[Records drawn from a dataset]
════

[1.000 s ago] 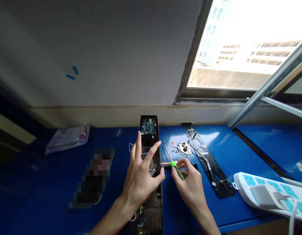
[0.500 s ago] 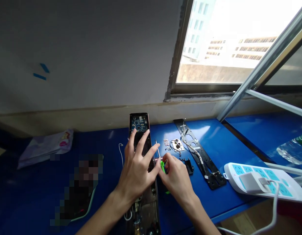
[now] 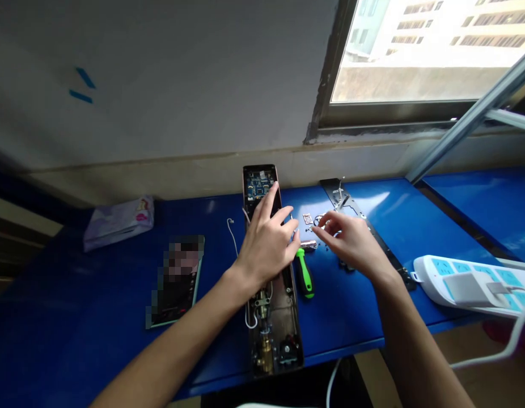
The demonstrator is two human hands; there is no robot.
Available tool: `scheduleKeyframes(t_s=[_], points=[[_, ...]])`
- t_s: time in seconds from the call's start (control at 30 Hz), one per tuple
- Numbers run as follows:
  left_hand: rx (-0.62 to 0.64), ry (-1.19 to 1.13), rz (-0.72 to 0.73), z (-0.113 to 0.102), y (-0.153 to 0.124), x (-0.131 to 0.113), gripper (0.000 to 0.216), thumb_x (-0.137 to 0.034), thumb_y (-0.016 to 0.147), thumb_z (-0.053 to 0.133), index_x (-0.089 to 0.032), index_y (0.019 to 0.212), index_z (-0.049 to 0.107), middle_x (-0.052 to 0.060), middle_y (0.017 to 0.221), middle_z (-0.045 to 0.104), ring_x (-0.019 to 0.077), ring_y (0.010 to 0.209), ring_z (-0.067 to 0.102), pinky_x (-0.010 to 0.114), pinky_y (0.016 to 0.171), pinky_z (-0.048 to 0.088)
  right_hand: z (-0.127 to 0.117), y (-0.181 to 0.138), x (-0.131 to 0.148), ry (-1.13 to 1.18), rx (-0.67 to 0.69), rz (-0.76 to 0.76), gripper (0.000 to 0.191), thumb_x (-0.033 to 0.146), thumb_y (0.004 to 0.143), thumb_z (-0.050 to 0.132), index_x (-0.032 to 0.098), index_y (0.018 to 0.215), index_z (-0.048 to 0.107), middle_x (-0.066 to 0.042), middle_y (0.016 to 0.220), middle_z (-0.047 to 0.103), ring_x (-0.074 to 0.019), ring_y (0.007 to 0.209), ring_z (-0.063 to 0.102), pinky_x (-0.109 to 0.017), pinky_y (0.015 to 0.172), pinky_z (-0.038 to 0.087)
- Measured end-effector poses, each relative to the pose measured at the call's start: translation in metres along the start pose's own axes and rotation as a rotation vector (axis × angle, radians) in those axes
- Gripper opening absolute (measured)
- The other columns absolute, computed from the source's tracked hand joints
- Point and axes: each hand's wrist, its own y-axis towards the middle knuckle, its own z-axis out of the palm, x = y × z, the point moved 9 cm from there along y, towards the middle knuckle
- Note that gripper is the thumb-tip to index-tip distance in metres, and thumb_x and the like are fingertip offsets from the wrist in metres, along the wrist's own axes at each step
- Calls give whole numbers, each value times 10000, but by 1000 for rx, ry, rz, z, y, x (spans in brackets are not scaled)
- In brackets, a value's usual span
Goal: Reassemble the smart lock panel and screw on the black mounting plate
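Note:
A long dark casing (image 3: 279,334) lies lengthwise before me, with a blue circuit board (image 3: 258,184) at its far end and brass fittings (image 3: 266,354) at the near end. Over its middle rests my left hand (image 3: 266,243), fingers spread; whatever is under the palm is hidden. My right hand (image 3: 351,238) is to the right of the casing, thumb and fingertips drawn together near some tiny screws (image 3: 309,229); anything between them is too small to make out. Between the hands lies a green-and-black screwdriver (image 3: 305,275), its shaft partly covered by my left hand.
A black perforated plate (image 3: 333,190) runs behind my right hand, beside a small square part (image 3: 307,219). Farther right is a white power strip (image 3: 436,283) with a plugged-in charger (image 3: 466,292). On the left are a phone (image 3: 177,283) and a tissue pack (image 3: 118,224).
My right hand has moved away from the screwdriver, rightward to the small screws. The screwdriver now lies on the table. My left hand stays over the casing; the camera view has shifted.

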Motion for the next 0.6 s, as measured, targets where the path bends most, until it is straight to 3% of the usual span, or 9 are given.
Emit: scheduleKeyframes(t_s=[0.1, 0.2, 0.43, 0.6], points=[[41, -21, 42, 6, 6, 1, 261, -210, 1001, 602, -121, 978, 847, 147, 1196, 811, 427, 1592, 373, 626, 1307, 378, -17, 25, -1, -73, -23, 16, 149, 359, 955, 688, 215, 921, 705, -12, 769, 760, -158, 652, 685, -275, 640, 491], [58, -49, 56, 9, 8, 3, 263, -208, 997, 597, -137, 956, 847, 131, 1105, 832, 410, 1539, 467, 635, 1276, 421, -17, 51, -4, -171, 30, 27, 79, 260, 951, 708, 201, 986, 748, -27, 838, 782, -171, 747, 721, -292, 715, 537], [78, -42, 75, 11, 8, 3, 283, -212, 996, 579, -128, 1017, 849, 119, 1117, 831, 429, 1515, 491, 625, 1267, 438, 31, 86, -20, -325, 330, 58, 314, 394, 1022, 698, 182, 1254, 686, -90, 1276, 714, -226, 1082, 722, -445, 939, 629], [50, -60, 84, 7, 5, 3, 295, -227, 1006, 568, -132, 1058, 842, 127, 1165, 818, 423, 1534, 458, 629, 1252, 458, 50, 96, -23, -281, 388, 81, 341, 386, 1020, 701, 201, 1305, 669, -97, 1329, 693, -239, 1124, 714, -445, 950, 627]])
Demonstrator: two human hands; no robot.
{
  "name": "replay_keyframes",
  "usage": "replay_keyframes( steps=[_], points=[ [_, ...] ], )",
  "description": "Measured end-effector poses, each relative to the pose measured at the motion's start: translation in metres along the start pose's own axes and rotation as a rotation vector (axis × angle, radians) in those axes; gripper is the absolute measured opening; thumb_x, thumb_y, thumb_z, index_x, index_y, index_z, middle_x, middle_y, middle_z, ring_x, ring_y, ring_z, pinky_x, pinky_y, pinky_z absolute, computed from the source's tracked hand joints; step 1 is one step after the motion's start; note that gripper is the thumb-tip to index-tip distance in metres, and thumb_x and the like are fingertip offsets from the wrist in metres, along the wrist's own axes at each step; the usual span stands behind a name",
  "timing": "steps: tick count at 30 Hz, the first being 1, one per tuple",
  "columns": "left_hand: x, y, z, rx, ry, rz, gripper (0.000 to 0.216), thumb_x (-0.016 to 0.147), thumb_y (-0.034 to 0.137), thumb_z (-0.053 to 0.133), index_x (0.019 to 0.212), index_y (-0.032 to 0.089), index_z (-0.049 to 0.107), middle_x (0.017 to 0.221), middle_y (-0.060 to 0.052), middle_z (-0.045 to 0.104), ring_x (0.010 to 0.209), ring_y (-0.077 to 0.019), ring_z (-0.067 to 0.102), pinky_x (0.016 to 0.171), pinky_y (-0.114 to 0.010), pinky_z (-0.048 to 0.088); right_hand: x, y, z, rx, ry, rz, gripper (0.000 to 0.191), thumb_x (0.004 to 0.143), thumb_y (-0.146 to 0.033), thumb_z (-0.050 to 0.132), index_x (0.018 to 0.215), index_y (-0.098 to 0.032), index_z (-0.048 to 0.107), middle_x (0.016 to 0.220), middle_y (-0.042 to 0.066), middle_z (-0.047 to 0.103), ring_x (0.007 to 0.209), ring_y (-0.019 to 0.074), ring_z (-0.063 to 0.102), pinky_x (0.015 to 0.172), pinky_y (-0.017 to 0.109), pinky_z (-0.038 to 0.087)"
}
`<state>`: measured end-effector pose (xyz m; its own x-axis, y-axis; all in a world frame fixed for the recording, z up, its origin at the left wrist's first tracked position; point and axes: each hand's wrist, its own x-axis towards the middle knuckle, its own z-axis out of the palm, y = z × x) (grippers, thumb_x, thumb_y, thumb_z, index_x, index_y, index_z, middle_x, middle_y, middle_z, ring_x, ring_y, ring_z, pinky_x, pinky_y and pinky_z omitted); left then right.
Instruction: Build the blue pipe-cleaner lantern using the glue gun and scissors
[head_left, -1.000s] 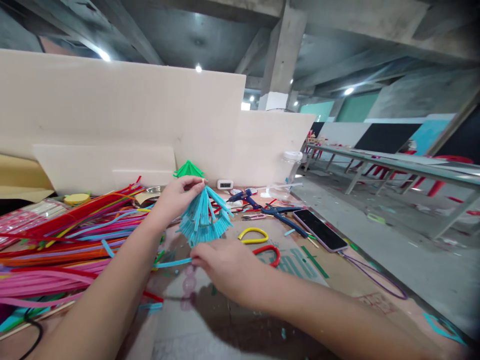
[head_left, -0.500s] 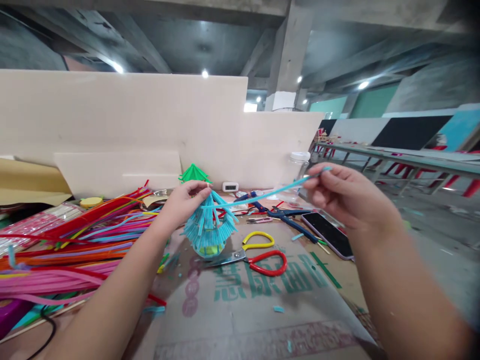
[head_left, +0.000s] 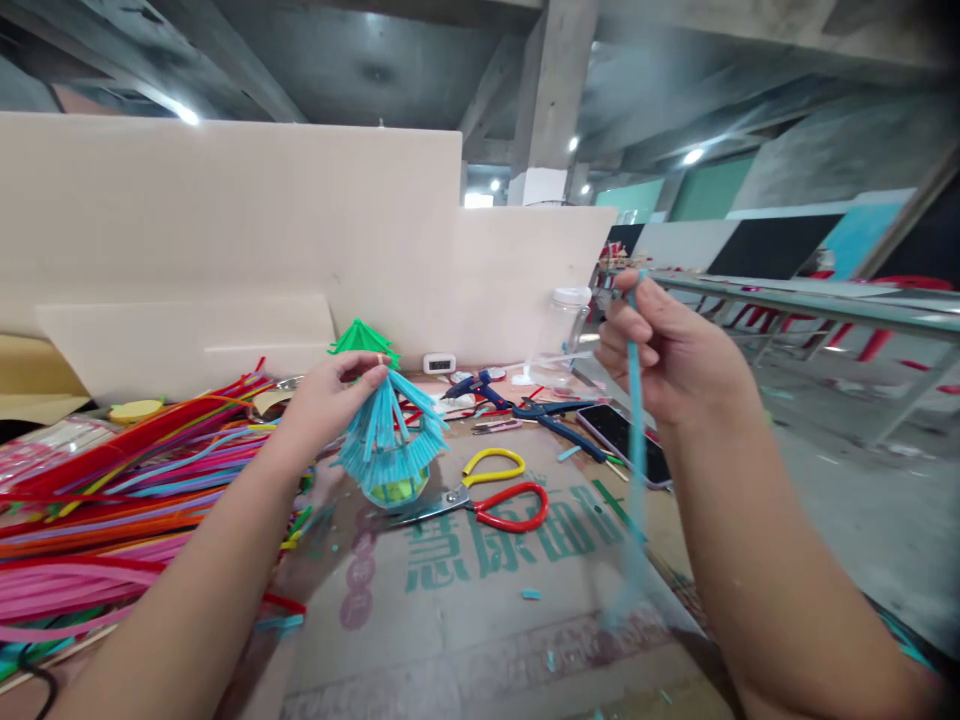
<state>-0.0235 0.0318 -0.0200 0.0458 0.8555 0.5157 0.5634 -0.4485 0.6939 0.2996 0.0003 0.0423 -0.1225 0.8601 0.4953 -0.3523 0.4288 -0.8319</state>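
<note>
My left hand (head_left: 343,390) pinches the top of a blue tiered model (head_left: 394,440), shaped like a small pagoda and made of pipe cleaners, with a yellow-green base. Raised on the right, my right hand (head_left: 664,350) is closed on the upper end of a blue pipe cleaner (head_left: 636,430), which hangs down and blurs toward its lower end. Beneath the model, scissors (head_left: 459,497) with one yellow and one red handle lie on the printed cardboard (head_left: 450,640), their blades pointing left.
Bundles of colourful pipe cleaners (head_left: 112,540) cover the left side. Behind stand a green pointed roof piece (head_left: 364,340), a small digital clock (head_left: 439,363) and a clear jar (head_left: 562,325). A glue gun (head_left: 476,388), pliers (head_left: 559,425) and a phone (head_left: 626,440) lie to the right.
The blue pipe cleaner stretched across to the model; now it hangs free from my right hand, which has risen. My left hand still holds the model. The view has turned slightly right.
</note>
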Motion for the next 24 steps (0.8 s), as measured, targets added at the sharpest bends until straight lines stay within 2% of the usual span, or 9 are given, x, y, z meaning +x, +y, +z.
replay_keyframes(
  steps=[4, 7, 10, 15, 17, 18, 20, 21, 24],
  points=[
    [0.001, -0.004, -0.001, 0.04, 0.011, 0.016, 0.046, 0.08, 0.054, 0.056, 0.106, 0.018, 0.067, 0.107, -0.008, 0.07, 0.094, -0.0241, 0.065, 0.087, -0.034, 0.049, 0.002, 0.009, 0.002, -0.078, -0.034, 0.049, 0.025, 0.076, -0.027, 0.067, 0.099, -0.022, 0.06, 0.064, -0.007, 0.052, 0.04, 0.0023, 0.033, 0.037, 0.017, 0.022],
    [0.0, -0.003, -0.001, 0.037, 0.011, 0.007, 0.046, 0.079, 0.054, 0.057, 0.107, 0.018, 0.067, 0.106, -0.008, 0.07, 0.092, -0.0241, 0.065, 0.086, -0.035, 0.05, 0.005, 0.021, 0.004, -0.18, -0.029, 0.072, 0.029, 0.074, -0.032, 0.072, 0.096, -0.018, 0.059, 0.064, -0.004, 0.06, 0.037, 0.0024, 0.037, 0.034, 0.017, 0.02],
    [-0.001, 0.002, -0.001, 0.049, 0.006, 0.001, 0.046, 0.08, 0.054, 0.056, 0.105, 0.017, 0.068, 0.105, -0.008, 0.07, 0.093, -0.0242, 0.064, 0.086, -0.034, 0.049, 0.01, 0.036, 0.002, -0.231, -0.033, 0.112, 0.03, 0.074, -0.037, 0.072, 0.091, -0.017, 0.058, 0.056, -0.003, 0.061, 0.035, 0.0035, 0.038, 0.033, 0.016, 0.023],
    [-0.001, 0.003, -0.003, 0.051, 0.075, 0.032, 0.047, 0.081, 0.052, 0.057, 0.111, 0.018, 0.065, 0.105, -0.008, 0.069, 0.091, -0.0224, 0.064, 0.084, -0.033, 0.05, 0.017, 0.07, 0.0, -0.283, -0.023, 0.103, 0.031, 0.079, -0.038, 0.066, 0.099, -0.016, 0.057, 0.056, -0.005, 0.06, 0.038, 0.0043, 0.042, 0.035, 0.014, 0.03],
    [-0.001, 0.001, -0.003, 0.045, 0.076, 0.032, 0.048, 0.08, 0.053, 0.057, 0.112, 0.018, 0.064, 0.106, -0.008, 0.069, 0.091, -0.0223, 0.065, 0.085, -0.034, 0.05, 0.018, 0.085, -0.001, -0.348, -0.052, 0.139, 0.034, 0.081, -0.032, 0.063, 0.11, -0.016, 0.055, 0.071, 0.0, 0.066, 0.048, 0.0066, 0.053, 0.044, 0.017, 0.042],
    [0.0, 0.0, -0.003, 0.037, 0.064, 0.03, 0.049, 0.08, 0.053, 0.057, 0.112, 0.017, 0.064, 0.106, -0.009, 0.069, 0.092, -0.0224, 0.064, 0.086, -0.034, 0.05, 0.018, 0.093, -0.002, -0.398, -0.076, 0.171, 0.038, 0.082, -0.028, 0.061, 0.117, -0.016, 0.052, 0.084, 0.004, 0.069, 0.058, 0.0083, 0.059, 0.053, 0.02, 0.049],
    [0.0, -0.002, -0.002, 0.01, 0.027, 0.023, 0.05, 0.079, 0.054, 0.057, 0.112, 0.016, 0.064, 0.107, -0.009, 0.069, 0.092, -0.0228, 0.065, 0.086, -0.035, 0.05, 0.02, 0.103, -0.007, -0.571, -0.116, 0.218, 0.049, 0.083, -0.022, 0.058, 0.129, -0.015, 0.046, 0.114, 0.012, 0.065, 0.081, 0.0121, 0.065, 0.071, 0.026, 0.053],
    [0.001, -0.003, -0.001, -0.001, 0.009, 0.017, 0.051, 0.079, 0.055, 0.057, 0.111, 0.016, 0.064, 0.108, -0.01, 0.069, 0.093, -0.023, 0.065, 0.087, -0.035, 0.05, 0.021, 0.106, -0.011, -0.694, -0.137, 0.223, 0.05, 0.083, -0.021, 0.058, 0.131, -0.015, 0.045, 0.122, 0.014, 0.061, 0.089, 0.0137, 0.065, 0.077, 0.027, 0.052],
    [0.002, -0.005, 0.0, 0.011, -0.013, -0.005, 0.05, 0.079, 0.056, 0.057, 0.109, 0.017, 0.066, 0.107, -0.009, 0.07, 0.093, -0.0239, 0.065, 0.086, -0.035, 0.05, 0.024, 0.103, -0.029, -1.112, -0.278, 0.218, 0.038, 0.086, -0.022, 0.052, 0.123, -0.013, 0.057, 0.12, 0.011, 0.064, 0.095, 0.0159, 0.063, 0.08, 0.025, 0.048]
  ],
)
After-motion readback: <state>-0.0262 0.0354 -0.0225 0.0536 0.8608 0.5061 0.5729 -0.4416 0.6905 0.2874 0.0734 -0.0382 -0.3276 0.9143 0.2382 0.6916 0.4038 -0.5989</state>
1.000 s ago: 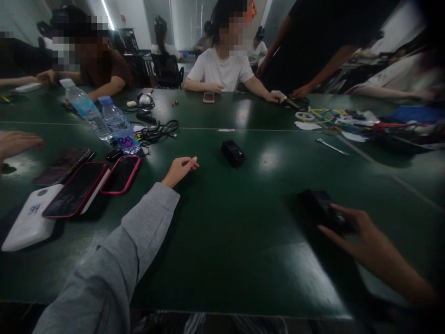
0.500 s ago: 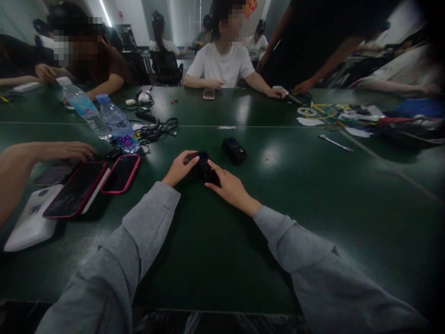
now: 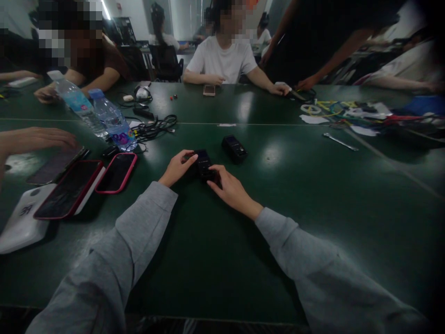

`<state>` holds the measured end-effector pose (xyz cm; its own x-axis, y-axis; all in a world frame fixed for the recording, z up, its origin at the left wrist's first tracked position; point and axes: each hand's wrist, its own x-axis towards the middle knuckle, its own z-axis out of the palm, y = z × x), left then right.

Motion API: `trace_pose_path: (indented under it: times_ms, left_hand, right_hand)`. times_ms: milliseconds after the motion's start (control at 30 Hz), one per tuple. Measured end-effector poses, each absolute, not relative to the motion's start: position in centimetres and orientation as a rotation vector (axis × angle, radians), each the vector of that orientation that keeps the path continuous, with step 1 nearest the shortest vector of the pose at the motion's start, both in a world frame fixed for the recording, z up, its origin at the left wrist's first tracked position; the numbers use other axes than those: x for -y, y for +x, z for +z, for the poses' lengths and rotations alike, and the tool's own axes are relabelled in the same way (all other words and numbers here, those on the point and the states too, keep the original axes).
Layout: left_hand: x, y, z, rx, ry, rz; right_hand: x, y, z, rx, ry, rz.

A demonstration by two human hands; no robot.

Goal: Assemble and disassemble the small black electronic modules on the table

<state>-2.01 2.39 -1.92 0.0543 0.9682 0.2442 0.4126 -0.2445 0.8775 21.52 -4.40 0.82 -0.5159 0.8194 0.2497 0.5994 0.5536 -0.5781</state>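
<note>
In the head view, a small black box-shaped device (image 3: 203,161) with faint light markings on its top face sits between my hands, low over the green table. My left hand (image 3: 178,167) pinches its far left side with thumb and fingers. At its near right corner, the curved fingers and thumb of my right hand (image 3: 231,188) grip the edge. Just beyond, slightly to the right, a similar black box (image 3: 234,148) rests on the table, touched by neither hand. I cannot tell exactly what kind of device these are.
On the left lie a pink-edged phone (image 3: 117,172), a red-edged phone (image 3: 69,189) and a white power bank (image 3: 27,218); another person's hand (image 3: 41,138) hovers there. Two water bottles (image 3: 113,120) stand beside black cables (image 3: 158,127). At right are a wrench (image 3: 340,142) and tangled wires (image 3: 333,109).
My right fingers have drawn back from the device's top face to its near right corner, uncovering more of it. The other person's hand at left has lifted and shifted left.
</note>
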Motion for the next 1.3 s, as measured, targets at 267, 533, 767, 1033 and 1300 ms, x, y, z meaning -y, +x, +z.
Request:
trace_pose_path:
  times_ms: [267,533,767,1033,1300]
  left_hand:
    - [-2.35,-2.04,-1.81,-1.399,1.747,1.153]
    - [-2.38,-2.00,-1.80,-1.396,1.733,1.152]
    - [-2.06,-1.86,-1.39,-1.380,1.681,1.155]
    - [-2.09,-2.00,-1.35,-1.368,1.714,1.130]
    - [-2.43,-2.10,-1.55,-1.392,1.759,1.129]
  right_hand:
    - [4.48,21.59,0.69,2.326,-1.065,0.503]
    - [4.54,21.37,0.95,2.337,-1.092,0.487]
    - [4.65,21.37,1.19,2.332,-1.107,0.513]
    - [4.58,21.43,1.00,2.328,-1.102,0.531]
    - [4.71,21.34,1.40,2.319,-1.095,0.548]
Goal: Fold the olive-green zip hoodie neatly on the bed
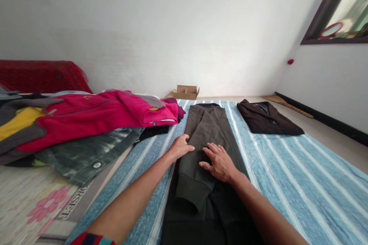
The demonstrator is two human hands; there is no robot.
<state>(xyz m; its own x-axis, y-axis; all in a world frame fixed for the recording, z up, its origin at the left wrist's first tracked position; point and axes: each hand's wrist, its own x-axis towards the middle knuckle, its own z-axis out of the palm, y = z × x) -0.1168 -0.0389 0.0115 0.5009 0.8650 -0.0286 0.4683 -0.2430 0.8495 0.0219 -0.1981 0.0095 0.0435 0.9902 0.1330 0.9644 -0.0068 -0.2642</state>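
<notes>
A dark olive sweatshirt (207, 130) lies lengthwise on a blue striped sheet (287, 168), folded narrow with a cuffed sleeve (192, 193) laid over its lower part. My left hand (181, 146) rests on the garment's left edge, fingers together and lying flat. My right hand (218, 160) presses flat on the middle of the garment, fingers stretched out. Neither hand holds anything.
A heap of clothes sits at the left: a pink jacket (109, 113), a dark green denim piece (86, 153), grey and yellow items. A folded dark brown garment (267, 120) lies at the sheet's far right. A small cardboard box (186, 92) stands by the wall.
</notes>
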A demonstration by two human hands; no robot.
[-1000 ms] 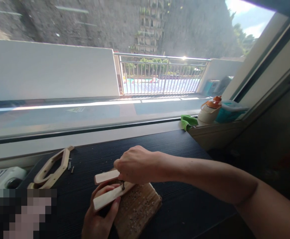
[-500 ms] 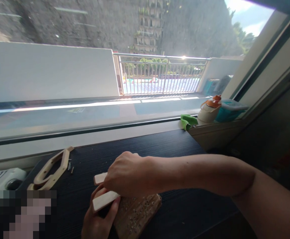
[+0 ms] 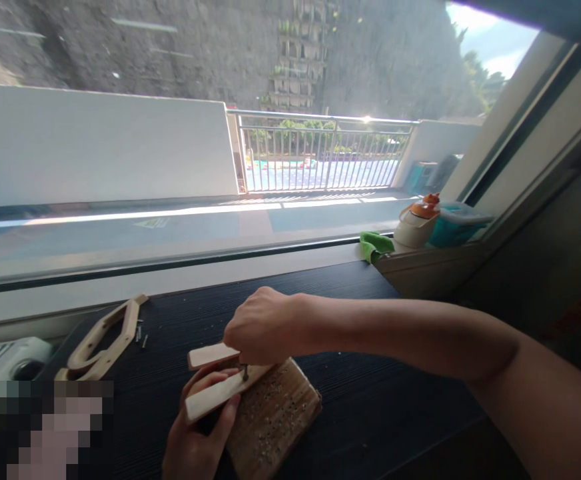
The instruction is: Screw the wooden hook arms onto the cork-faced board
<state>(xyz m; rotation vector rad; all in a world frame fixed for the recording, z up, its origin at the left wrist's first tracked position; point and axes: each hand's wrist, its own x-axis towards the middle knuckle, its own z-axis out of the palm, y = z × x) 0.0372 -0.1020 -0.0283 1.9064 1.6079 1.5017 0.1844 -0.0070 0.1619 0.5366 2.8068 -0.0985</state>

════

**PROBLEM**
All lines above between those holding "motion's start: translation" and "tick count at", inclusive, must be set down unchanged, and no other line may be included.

**ANSWER TO THE EXERCISE**
  "description": "Measured end-effector poses, each relative to the pose measured at the motion's start: translation in metres along the start pose's own axes and rotation as a rotation vector (axis × angle, radians) in those axes; gripper is the absolute measured opening; thumb_x, thumb_y, thumb_z, index_x, index_y, index_z, middle_x, middle_y, middle_z, ring_x, ring_y, ring_z, pinky_x, pinky_y, pinky_z absolute, computed from the source's tracked hand joints; step 1 is one step after the motion's start; note that gripper is the thumb-tip to index-tip distance in metres, and thumb_x and the like are fingertip offsets from the wrist in metres, along the wrist's own axes at each step; the usual span stands behind a name",
  "timing": "steps: tick count at 30 Hz, the first being 1, one per tuple",

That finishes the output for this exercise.